Specifically, a preset startup preset program and a shutdown preset program are input into a control center of the projection screen, the startup preset program runs when the projection screen is in a standby state, and the shutdown preset program runs when the projection screen is in a startup state.

When the control center recognizes a starting action, a starting instruction is generated, the starting preset program can be matched with the starting instruction, and the starting control of the projection screen is realized by running the starting instruction; and otherwise, when the control center recognizes the shutdown action, a shutdown instruction is generated, the startup preset program cannot correspond to the shutdown instruction, and the program cannot normally run, so that the projection screen cannot be controlled.

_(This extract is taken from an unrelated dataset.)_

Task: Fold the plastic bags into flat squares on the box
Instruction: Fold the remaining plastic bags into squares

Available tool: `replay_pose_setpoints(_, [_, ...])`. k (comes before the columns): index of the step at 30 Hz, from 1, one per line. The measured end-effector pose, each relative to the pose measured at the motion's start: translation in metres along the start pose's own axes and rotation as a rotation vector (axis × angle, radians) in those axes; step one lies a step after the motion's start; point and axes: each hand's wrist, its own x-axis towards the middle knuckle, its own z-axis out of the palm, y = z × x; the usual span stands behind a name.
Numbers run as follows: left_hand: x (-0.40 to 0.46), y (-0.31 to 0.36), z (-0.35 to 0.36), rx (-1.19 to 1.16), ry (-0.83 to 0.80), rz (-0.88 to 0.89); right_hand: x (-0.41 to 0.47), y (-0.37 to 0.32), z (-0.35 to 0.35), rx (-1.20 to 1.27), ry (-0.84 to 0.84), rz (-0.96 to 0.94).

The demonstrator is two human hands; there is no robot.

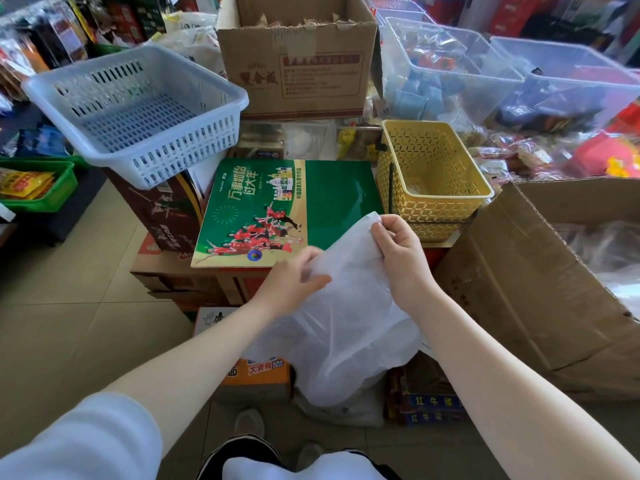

When the control center recognizes a starting action, a starting instruction is generated, the shutdown preset program cannot be matched with the starting instruction, and the program cannot normally run, so that the control of the projection screen cannot be realized; when the control center recognizes a shutdown action, a shutdown instruction is generated, the shutdown preset program is matched with the shutdown instruction, the shutdown instruction is operated, and the projection screen in a startup state is subjected to shutdown control.

In the application, a user drives the calibration piece to move, and the control center recognizes the movement track of the calibration piece, so that the projection screen is controlled to be started or shut down. The control center identifies the movement distance and movement time of the calibration piece in the coordinate system, judges whether the movement of the calibration piece driven by the user is effective or ineffective, and avoids controlling the projection screen due to misoperation.

The present application can be embodied in various forms and modifications without departing from the broad spirit and scope of the application, and the above-described embodiments are intended to be illustrative of the application, but not limiting the scope of the application.

Claims

1. A projection screen motion control system, comprising:

setting a comparison range value N and a comparison direction;

when the compensation value M is not in the range of the comparison range value N, a motion direction is obtained according to the compensation value M, and when the motion direction is opposite to the comparison direction, the motion is judged to be a shutdown motion, and the projection screen is controlled to stand by;

the method comprises the steps of obtaining track coordinates L1, L2 and L3 … … Ln of the calibration piece in the same time interval, and obtaining corresponding time T1, T2 and T3 … … Tn when each track coordinate is identified, wherein L1 is a coordinate origin, and Ln is an end point coordinate L; a first time difference between Tn and T1 is obtained,

when the first time difference is larger than a preset value, judging effective action, and judging starting action or closing action according to the movement direction corresponding to the compensation value M;

wherein comparing the identification time between Tn and Tn-1 gives a second time difference,

2. The projection screen motion control system of claim 1, wherein a start-up preset program and a shut-down preset program are set, the start-up preset program running when the projection screen is in a standby state, and the shut-down preset program running when the projection screen is in a use running state; generating a control instruction according to the action information, generating a startup instruction when the startup action is judged, and generating a shutdown instruction when the shutdown action is judged;

3. A projection screen motion control system as recited in claim 1, wherein said calibration member is positioned within said motion control space and is stationary for more than a certain period of time, and wherein a point of rest of said calibration member within said motion control space is taken as an origin of coordinates.